The Pacific Highway is the major road link between Sydney and Brisbane. Additionally, it passes through a populous area of New South Wales, connecting you with many of the state's major cities and towns. The Pacific Highway is 800 km. long. It is possible to drive up the highway in a single day, but this is a six segment itinerary with several shorter drives and a number of stops in New South Wales cities.
When planning a trip up the Pacific Highway, the major consideration is holidays. The Pacific Highway links several large Australian cities and also passes through major beach holiday areas close to Sydney. Thus traffic is absolutely nightmarish at either end of a holiday period; it's not unheard of for trip times to be four times as long. The worst times to be traveling north are the afternoon and evening of Christmas Eve (or of the day before if Christmas Eve is a Sunday), the afternoon and evening of the day before the Good Friday holiday and the night before and morning of the first day of any long weekend. When traveling south, the end of holiday periods are the peak time. Since Australians take summer holidays in January, you will also want to avoid traveling north on the Friday or Saturday of any weekend in January, and likewise avoid traveling south on Sundays in January.
As the Pacific Highway is a major road passing through a populated area, there's no need to take special precautions as you might when driving through a remote area. It might be a good idea, as with all car trips, to make sure that you have food, water and warm enough clothing so that having to sleep in the car for a night wouldn't be a disaster. However, you wil have ample opportunity to purchase all food and drink along the way.
You can start from either end of the road, or from many points along its length. To the south, Sydney is a major gateway, and to the north Brisbane and the Gold Coast both have many transport options. You can hire a car at either end, shop around for a good one way deal if you need one.

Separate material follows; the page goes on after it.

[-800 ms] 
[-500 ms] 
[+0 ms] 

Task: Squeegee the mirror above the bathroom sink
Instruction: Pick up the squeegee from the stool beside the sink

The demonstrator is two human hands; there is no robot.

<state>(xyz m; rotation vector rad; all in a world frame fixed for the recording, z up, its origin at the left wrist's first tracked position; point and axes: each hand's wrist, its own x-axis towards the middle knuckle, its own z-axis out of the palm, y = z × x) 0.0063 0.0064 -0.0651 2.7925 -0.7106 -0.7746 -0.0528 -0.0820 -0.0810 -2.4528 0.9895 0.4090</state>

This section of the drive passes starts on the foreshores of Sydney Harbour, passing through the leafy suburbs of the North Shore all the way to the Hawkesbury River in the north. There are freeway sections bypassing the parts from the Harbour Bridge to Chatswood and from Wahroonga to the Hawkesbury if speed is of the essence. The section from Chatswood to Wahroonga cannot be readily bypassed.
The Pacific Highway starts directly on the northern side of the Sydney Harbour Bridge. Stay left over the bridge and take the Pacific Highway exit (you can't access the highway from the tunnel). Immediately you are passing the skyscrapers of North Sydney, the second largest business district in New South Wales.
Upper North Shore to the Central Coast
This section of the drive offers drives through national parks, bushland and small townships and communities. It is easy to stop and take advantage of bushwalking opportunities, coffee shops and views, and beaches.
This section of the road is entirely bypassed by the Sydney to Newcastle Freeway, and is pleasant a quiet driving if you are not in a hurry.
Central Coast to the Hunter Valley
Hunter Valley to Port Macquarie
Port Macquarie to Coffs Harbour
Starting from a junction with the Pacific Highway at Raleigh, midway between Urunga and Coffs Harbour, Waterfall Way travels westward to Armidale. This route has been voted the best tourist drive in NSW and in the top 3 of Australia.
Ballina to the Gold Coast
The highway is four to eight lane motorway
The Pacific Highway is one of Australia's most dangerous roads for accidents and fatalities: over 20 people die on the road every year, and historically it has been the location of some of Australia's worse traffic accidents. Despite being a major road connecting two of Australia's largest cities, for around half of its length it is a single lane highway with two lanes and nothing except a painted line marker separating you from oncoming traffic.
There are several twisty parts of the road where the road narrows and visibility is poor. Trees close to the sides of the roads are unforgiving of any mistakes made at speed. This is especially true on the North Coast section of the road. You should exercise a great deal of caution, and not let the popularity of the route or its prominent status lull you into mistaking it for a safe drive.